Ooooffff! Just when you think it can’t get any worse, it does with a vengeance. Serves my own right for being complacent and thinking I was well enough to go off playing in the snow instead of nursing the rotten chest infection I had. The next day I was well and truly poleaxed and I’ve been in bed for the last 4 days. I haven’t been able to blog or draw, reading hasn’t been easy because my eyes hurt so much and my body feels like I’ve been used as a doormat by a Woolly Mammoth. I haven’t been as ill as this for 25 years and that was a rotten chest infection too.

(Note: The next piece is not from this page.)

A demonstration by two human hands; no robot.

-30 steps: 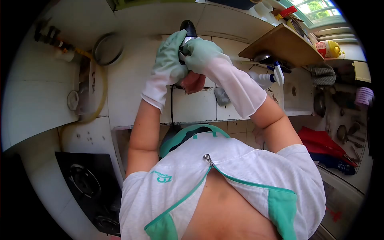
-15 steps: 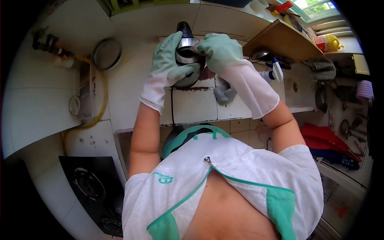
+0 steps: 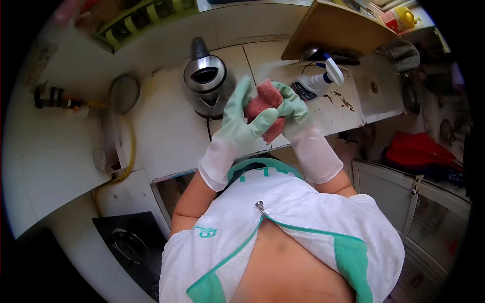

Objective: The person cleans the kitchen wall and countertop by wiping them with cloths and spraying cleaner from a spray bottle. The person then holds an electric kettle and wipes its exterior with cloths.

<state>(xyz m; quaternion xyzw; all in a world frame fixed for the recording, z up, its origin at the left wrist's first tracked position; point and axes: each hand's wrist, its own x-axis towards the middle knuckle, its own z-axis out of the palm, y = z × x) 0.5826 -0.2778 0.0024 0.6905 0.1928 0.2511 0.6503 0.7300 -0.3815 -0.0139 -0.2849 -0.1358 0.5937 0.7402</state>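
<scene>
A reddish-brown cleaning cloth (image 3: 263,103) is bunched up between my two gloved hands, in front of my chest. My left hand (image 3: 240,121), in a pale green and white rubber glove, grips its left side with the thumb across the front. My right hand (image 3: 295,108), gloved alike, is closed on its right side. Just left of the hands an electric kettle (image 3: 222,83) stands upright on the counter, steel with a black handle and lid, its cord running toward me. A spray bottle (image 3: 305,87) with a blue and white trigger is beyond my right hand.
White tiled counter (image 3: 166,126) runs under the kettle, with a sink (image 3: 374,101) on the right. A wooden board (image 3: 338,33) leans at the back. A round lid (image 3: 124,94) and a yellow hose (image 3: 132,146) are on the left, above a black gas stove (image 3: 129,247).
Both hands have come off the kettle and moved toward me, now together on the reddish cloth. The kettle stands alone at the left. The grey cloth on the counter no longer shows.
</scene>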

But thanks to the marvels of the Internet, my enforced bedrest was relieved by watching art documentaries on YouTube, first some on Paleolithic cave art, which is a passion of mine and then the entire BBC series with Nigel Spivey, How Art Made The World. If you haven’t see it, believe me, it’s brilliant.

 

Deer 9

I saw some paleolithic art close up when I visited Pakistan a few years back. The bus driver stopped on a mountain road next to some rocks which were smothered with ‘petroglyphs’, pictures of animal and the occasional human carved into the rockface. I drew some into my travel sketchbook and when I came back, I carved some of them into lino and printed them up.

linoprint Karakoram Mythic Animal 2

I’ve been a bit bonkers about paleolithic art since.